A package for working with brain atlases.
For examples and tutorials on using the IBL atlas package, see https://docs.internationalbrainlab.org/atlas_examples.html
Much of this was adapted from the cortexlab allenCCF repository.
There are many terms used somewhat incoherently within this API and the community at large. Below are some definitions of the most common terms.
Atlas - A set of serial sections along different anatomical planes of a brain where each relevant brain structure is assigned a number of coordinates to define its outline or volume. An atlas essentially comprises a set of images, annotations, and a coordinate system.

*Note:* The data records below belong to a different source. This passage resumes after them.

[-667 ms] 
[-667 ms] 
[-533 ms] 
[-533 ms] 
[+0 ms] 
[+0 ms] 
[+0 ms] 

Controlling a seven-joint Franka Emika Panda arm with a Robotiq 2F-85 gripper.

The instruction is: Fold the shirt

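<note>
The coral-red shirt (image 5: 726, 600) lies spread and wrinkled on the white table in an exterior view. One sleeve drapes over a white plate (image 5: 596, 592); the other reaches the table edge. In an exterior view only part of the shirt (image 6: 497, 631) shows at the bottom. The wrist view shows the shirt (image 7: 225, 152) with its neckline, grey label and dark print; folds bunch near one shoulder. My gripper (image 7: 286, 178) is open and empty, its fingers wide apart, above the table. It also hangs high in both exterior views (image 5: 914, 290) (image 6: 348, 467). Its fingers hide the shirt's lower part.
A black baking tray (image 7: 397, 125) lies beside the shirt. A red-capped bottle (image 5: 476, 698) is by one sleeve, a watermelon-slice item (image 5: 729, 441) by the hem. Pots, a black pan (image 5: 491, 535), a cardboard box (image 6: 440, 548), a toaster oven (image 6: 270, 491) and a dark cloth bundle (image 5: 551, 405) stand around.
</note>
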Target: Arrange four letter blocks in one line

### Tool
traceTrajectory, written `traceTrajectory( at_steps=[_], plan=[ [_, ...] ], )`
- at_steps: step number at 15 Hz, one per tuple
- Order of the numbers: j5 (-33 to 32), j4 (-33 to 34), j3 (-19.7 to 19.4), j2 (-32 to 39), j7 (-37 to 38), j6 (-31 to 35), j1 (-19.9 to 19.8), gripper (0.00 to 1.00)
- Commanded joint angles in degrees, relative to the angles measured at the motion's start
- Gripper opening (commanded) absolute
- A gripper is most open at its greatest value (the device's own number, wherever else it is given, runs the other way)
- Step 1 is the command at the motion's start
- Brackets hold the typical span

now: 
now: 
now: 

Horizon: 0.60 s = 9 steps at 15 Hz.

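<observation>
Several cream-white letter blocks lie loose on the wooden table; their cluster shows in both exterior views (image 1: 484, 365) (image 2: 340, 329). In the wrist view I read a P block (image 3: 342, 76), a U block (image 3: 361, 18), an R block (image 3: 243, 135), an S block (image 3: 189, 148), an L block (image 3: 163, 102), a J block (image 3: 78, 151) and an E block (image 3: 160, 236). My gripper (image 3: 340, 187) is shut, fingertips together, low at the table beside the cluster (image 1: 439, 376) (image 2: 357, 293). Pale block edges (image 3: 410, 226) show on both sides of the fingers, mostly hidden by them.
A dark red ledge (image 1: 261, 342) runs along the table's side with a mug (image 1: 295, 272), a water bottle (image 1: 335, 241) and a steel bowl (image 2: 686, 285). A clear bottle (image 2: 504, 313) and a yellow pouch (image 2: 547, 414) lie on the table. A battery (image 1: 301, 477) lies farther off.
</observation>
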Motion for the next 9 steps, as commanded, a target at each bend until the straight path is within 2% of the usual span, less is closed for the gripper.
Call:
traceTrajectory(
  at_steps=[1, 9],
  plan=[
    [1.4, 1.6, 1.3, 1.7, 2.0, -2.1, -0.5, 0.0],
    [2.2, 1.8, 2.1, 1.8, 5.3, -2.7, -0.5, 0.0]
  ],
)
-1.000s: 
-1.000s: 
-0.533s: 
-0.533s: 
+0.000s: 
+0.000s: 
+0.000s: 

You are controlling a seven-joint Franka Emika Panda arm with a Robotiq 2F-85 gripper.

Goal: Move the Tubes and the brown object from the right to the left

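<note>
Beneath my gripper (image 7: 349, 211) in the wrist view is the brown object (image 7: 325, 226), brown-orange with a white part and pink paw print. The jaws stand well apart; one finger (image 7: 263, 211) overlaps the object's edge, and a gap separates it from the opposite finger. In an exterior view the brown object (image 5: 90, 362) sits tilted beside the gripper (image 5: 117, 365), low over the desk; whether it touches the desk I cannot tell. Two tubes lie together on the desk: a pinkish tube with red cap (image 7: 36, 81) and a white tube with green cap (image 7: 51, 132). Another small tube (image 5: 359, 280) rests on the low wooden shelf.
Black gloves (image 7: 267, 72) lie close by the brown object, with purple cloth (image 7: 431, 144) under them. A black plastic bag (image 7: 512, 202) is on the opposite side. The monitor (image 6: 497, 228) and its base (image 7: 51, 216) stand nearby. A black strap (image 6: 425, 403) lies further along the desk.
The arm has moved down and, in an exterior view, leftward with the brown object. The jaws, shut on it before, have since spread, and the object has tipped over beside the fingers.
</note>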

Annotation - A set of identifiers assigned to different atlas regions.
Mapping - A function that maps one ordered list of brain region IDs to another, allowing one to control annotation granularity and brain region hierarchy, or to translate brain region names from one atlas to another. The default mapping is identity.
Coordinate framework - The way in which an atlas translates image coordinates (e.g. Cartesian or sperical coordinates) to real-world anatomical coordinates in (typically physical distance from a given landmark such as bregma, along three axes, ML-AP-DV).
Reference space - The coordinate system and annotations used by a given atlas. It is sometimes useful to compare anatomy between atlases, which requires expressing one atlas in another’s reference space.
Structure tree - The hirarchy of brain regions, handled by the BrainRegions class.
Scaling - Atlases typically comprise images averaged over a number of brains. Scaling allows one to account for any consistent and measurable imgaging or tissue distortion, or to better align to an individual brain of a specific size. The default scaling is identity.
Flat map - An annotated projection of the 3D brain to 2D.
Slice - A 2D section of a brain atlas volume. Typically these are coronal (cut along the medio-lateral axis), sagittal (along the dorso-ventral axis) or transverse a.k.a. axial, horizontal (along the rostro-caudal a.k.a. anterio-posterior axis).
There are two principal mouse brain atlases in this module:
The Allen Common Coordinate Framework (CCF) .
The latter is referred to here as the ‘Franklin-Paxinos atlas’. These atlases comprise a 3D array of voxels and their associated brain region identifiers (labels) at a given resolution. The Allen Atlas can be instantiated in 10um, 25um or 50um resolution. The Franklin-Paxinos atlas has a resolution of 10um in the ML and DV axis, and 100um in the AP axis. TODO Mention flat maps.
Additionally there are two further atlases that apply some form of scaling to the Allen CCF atlas to account for distortion that occurs during the imaging and tissue fixation process:
The Needles atlas - 40 C57BL/6J (p84) mice underwnt MRI imaging post-mortem while the brain was still in the skull, followed by conventional Nissl histology . These mouse brain atlas images combined with segmentation (known as DSURQE) were manually transformed onto the Allen CCF atlas to determine the scaling.
The MRI Toronto - 12 p65 mice MRI images were taken in vivo then averaged and transformed on the Allen CCF atlas to determine the scaling .
All scaling is currently linear. Scaling of this kind can be applied arbitrarily to better represent a specific mouse age and sex . NB: In addition to distortions, the Allen CFF atlas is pitched down by about 5 degrees relative to a flat skull (where bregma and lambda are at the same DV height) , however this is not currently accounted for.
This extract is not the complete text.